Ему ужасно неловко, он не знает, что сказать, вдруг приседает и начинает тереть след на Дашкином носке, сперва рукой, потом рукавом. Дашка смеется, убирает ногу и бьет Дзюбу по голове пустым пакетом.
— Что там у вас Люська так плачет? Это же Люська плачет? — спрашивает она, кокетливо одергивая цветастое платьице.
— Она жвачку проглотила, — говорю я. — А Дзюба сказал, что она теперь умрет.
— Не просто жвачку! — Дзюба вдруг обретает дар речи. — А польскую жвачку, которую я у Фильки выменял на магнит!
Я знаю, что дело не в магните.
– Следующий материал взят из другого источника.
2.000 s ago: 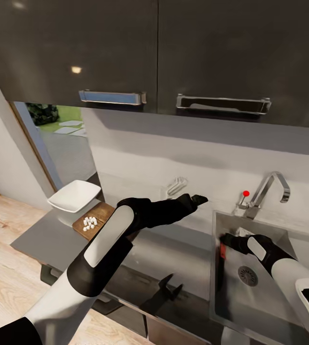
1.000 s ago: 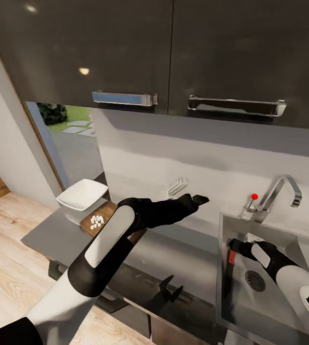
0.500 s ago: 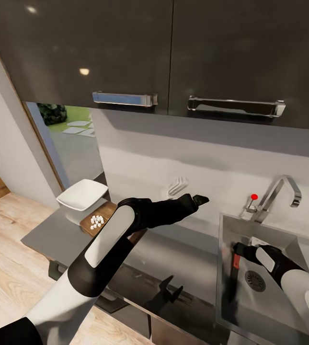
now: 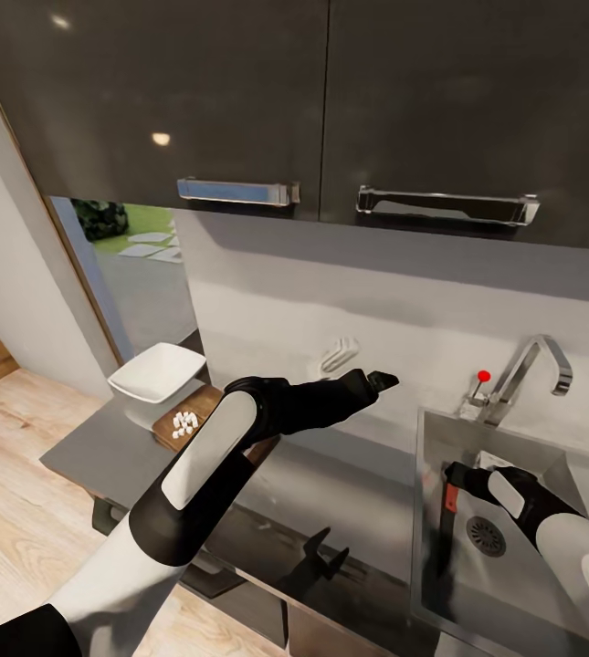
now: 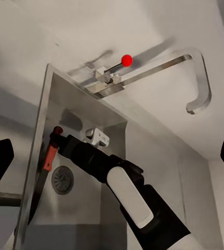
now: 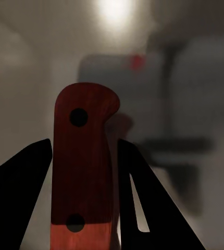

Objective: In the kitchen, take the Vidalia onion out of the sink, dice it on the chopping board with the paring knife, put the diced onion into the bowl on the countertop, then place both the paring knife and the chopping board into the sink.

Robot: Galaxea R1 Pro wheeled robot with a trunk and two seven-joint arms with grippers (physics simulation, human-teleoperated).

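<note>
Inside the sink, right gripper clamped on paring knife; left gripper spread; diced onion beside bowl.

Readable text: none in any view.
Knife handle: two dark rivet holes, no brand or lettering.
Tap: a plain red knob, no mark on it.
Cabinet doors: bare glossy fronts, no labels or numbers.
Bowl: plain white, unmarked.
</note>
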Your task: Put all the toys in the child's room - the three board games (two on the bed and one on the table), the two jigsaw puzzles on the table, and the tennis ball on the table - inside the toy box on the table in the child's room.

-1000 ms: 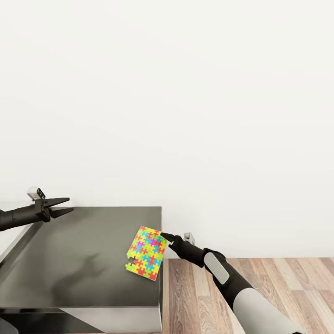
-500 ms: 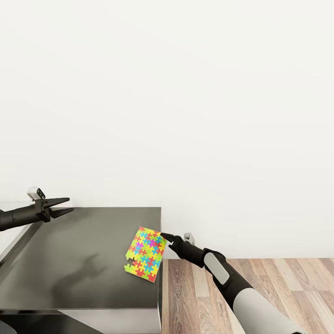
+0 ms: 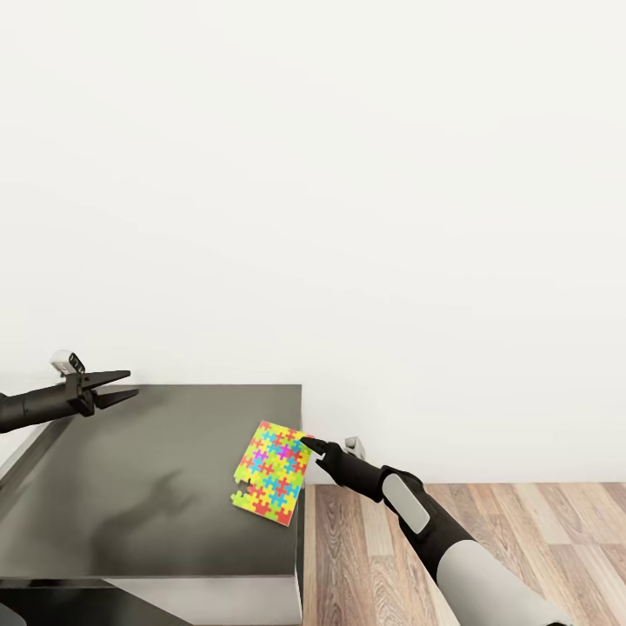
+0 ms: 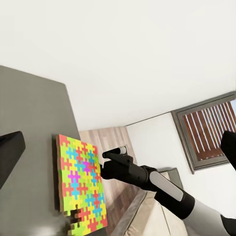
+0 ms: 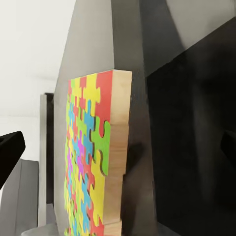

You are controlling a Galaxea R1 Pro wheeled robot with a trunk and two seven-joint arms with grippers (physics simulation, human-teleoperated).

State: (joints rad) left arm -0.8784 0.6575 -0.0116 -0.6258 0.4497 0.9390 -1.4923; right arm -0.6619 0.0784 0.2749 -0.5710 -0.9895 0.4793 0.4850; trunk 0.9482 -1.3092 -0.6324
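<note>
A multicoloured jigsaw puzzle [image 3: 271, 472] lies flat on the dark table [image 3: 130, 487], hard against the table's right edge. My right gripper [image 3: 306, 443] reaches in from the right and sits at the puzzle's far right corner. It is open, and in the right wrist view its fingers [image 5: 10, 150] stand wide apart on either side of the puzzle's wooden edge [image 5: 120, 147]. My left gripper [image 3: 130, 385] hovers open over the table's far left part, well away from the puzzle. The left wrist view looks across the puzzle [image 4: 78, 182] at the right gripper [image 4: 107, 156].
A white wall rises behind the table. Wooden floor [image 3: 487, 530] lies to the right of the table, under my right arm. The left wrist view takes in a window with dark slats [image 4: 209, 130].
The puzzle has slid slightly to the left on the table, away from the right fingertips. Both arms stay nearly where they were.
</note>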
Эту жвачку (страшная редкость по нашим временам) Дзюба припрятал как раз для Дашки Ерохиной.
А Люська нашла и съела.
А теперь ревет, потому что брату верит безоговорочно, хотя и бесконечно ябедничает на него отцу.
— Что же ты ее, бедную, так напугал? — спрашивает Дашка Дзюбу безо всякого сожаления в голосе и поглядывает на меня украдкой.
— Чтобы знала! — ворчит Дзюба, прослеживая Дашкин взгляд.
Ерохина закладывает за ухо непослушную прядь, но делает это очень медленно, чтобы мы успели разглядеть ее новые часики — маленькие, аккуратные, на блестящем темно-сером ремешке.
Но я вижу не новые часы, а тонкую царапину на запястье, чуть ниже застежки, маленькую царапину на узком Дашкином запястье, рядом с бледной голубой жилкой. И мне вдруг становится тяжело дышать и начинает ныть где-то в животе, сладко и странно.